What do you do when God implants a desire to do something or have something and that desire is not fulfilled? For example, God gives you the desire to serve him as a pastor or missionary or engineer or military officer, and the desire isn’t fulfilled? Or, God gives you the desire to be married or to have children, and the desire isn’t fulfilled? How do you process these disappointments, especially considering Psalm 145:19, which states: “He will fulfill the desires of those who fear him?”
Certainly, we can’t take this verse to mean that God will fulfill absolutely all our desires. Why? A letter written by the eighteenth-century English minister, Andrew Fuller, helped me to see why.
First, some of your desires are sinful. The Bible calls these lusts (James 4:2). Jonah desired Nineveh’s ruin (Jonah 4). Saul desired to keep some of the booty for himself so that he himself would receive praise (1 Sam 15:1-12). These were sinful desires that were not fulfilled.

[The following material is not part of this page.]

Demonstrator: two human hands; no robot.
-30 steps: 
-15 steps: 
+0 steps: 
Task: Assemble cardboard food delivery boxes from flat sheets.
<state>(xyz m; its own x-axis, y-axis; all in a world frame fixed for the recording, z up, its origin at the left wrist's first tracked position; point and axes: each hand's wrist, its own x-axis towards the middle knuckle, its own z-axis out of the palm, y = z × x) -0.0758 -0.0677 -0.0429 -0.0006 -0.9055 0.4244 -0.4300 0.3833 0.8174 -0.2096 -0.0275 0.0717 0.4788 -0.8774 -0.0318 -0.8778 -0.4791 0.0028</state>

Second, some of your desires are not good for you. David desired the life of his child that he had with Bathsheba (2 Sam 12:15-16). Jesus desired God to remove the cup from him (Luke 22:42). Neither desire was ultimately good.
Third, sometimes your good desires are simply not fulfilled. In this, God has a higher goal for your desires. David desired to build a house for God, but it wasn’t fulfilled in his lifetime (2 Sam 7:1-17). Paul desired the salvation of all his kindred, but it wasn’t fulfilled (Rom 9:3; 10:1). In each case, God had a higher goal in the desires.
So what then does it mean that “he will fulfill the desires of those who fear him” (Psalm 145:19)?
What this means is that God will fulfill the sum of your desires. While God may fulfill an individual desire (e.g., career or family), ultimately, He will fulfill the desire to know God and be known by Him for eternity. And knowing God and being known by Him for eternity is the ultimate desire of all true Christians.
Whatever desires you may have, God may fulfill those individual desires. But He will always and ultimately fulfill the desire to know Him more and be with Him for eternity. And so, you can confidently say with the Psalmist, even if your individual desires are not fulfilled: “The Lord is righteous in all His ways and kind in all His deeds” (Psalm 145:17).